La necesidad de trascender nunca había sido más intensa. Es tan anónimo nuestro transcurrir (basta pasear por las páginas del feisbuc, Twitter o TikTok para constatarlo… y tener la razón) que algunos nos ponemos intensos en experiencias sencillas, pero no al alcance de la media nacional.

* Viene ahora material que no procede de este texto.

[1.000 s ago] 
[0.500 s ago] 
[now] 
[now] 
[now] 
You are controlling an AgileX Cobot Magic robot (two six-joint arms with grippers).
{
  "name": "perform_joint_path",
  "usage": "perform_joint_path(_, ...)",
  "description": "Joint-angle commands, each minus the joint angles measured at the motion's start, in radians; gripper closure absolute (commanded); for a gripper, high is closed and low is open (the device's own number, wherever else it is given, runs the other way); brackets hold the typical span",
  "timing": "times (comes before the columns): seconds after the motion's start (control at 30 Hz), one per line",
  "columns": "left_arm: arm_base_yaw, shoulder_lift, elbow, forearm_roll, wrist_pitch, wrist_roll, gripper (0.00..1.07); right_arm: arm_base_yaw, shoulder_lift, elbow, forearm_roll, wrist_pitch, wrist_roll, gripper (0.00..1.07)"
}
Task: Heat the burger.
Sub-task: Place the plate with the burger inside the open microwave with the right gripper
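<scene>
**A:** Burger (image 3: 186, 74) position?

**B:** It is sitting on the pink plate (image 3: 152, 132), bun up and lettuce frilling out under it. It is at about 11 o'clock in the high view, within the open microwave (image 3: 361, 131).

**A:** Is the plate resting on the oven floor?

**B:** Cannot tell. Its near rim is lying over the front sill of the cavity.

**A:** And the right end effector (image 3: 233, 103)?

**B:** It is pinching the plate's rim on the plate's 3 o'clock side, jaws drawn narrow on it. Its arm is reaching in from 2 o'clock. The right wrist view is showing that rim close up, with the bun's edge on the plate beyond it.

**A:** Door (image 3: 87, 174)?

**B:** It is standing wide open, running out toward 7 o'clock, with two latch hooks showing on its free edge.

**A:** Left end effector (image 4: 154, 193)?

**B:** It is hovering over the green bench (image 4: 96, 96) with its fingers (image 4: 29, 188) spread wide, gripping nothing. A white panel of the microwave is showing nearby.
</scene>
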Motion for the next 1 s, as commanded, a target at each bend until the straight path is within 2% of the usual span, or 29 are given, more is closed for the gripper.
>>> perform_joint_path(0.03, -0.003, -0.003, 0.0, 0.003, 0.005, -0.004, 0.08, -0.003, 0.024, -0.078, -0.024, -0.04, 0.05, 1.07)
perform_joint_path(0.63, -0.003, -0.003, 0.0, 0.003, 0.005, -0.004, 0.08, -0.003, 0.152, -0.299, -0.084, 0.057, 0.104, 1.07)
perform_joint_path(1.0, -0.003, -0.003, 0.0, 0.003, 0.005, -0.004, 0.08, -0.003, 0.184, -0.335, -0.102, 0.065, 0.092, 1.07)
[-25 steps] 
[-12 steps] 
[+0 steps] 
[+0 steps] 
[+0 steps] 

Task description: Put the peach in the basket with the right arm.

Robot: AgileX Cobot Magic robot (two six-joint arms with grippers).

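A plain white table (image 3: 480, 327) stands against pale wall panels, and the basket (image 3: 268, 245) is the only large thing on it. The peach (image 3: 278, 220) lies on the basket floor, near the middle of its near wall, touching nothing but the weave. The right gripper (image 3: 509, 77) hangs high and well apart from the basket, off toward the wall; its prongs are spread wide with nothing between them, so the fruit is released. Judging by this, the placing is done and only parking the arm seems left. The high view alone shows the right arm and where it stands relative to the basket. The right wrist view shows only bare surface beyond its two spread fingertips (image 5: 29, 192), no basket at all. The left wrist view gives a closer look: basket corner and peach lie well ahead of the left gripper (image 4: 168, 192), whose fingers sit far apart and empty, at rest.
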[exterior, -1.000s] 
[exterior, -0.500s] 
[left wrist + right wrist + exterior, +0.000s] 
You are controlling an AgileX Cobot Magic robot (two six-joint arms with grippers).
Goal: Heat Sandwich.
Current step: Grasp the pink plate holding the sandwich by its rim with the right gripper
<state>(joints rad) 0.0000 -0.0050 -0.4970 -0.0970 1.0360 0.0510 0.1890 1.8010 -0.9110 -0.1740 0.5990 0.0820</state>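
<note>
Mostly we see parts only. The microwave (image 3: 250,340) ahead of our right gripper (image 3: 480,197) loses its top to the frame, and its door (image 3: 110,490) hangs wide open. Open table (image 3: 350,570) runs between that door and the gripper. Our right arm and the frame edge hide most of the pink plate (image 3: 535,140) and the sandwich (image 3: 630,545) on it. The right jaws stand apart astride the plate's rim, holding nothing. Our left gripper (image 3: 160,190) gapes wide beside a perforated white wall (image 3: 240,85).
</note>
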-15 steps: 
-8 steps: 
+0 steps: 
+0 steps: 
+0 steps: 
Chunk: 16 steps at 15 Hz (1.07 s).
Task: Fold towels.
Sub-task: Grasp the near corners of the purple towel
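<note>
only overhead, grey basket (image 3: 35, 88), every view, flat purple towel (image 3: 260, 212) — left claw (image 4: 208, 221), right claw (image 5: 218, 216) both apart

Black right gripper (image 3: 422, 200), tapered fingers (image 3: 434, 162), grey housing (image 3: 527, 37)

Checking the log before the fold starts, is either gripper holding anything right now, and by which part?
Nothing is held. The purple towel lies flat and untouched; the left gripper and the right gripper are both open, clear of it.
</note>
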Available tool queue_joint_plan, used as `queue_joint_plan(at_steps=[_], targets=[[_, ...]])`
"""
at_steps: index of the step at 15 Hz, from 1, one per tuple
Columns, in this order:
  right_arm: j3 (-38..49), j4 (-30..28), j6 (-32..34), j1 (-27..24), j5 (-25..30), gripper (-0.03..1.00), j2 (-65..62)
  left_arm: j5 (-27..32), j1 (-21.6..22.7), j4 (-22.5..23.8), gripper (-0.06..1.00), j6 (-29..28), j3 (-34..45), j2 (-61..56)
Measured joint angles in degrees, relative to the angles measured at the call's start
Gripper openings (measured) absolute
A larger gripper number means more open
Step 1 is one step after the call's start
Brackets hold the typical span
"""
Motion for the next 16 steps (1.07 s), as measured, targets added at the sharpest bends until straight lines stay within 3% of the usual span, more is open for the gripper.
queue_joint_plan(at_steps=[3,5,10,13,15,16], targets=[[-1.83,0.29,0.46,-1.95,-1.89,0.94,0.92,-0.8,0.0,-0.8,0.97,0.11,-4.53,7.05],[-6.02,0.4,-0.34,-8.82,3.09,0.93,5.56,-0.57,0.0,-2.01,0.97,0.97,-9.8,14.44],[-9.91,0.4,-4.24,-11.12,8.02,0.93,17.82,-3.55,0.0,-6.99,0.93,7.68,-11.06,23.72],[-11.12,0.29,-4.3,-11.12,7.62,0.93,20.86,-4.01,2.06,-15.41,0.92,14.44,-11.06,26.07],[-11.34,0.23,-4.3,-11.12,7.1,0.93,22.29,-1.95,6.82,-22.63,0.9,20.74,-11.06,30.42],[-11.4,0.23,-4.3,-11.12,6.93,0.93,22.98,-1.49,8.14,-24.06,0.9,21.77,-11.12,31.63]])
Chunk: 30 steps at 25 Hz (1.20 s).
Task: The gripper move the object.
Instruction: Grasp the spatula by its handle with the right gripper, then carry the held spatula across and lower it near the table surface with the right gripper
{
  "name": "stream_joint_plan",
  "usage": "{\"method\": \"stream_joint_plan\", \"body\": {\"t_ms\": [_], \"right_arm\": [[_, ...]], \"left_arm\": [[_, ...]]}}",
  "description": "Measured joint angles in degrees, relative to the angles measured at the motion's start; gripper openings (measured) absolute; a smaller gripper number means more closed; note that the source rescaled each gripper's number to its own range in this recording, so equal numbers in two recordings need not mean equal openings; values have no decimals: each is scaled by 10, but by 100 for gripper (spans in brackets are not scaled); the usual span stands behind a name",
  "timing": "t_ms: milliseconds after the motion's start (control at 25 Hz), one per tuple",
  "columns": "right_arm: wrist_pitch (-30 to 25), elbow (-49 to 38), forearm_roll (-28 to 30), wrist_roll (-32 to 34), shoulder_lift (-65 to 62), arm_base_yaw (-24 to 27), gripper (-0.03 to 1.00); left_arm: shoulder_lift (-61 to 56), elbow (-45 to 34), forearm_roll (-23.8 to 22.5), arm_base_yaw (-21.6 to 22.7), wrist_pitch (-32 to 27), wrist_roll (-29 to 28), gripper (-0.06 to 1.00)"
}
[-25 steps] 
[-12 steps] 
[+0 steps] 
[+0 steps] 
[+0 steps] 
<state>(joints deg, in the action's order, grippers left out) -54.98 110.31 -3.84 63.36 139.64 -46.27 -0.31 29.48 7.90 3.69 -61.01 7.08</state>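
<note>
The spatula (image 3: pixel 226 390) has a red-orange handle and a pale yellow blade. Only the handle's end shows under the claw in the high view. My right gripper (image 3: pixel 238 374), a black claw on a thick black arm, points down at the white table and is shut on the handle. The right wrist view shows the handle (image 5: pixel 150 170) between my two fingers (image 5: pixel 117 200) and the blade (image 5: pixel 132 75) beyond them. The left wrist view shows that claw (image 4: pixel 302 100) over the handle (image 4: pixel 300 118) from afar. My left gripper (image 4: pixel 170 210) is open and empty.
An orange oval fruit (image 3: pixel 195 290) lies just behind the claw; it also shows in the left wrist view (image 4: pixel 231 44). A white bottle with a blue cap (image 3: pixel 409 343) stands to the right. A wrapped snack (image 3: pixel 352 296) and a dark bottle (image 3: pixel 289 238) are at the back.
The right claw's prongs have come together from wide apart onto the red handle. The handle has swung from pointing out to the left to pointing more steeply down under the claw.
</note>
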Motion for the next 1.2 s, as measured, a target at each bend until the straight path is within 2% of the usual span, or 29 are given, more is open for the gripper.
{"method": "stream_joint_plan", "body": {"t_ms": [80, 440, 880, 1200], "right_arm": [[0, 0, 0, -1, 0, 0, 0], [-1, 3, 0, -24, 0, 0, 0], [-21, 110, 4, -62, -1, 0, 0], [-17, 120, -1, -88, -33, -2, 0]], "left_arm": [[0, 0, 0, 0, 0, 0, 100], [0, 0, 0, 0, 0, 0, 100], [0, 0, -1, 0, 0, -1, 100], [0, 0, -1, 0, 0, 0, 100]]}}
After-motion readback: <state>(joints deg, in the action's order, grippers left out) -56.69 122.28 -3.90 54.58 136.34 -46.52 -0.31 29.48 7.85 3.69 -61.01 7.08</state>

Nos creemos eternos y sanos forever —o eso creemos, porque lo expresado por el doctor Ezequiel nos da una certeza delirante: a nosotros no nos puede ocurrir una embolia, por ejemplo. Es más, las tres últimas bajas inapelables en mi entorno les ocurrieron a sendos personajes seguros de “no estar listos” para una embolia mortal, un choque en carretera con funestas consecuencias o un infarto fulminante… pero así fue y “se nos fueron”; se convirtieron en seres de luz, pero ellos no estaban listos.
Está comprobado bajo parámetros de carácter personal y perfectamente debatibles, lo siguiente: eso, a nosotros, nunca nos ocurrirá. ¿Un paro cardiaco a mí? No mamen.
La aspiración (y arrogancia) por dejar una memoria postrera es más acusada si el irrelevante tiene inclinaciones artísticas. El asunto es así: sin enfriarse del todo el difunto, los fans coyunturales se ponen a graznar las cualidades del finado: “apenas pisaba un escenario y todo se iluminaba”. Si el muerto era un pintor, es obvio que se merecía una capilla sixtina y será la eternidad quien valore sus lienzos (porque nosotros, obviamente, no).
Por pudor no consigno los excesos y cursilerías cuando el fallecido tiene tendencias literarias.
Las cosas en ese rubro pueden ser cómicas.
¿Alguna vez leeremos algo como “murió haciendo lo que más amó en esta vida: ir diariamente a la oficina de las nueve de la mañana a las cinco de la tarde”?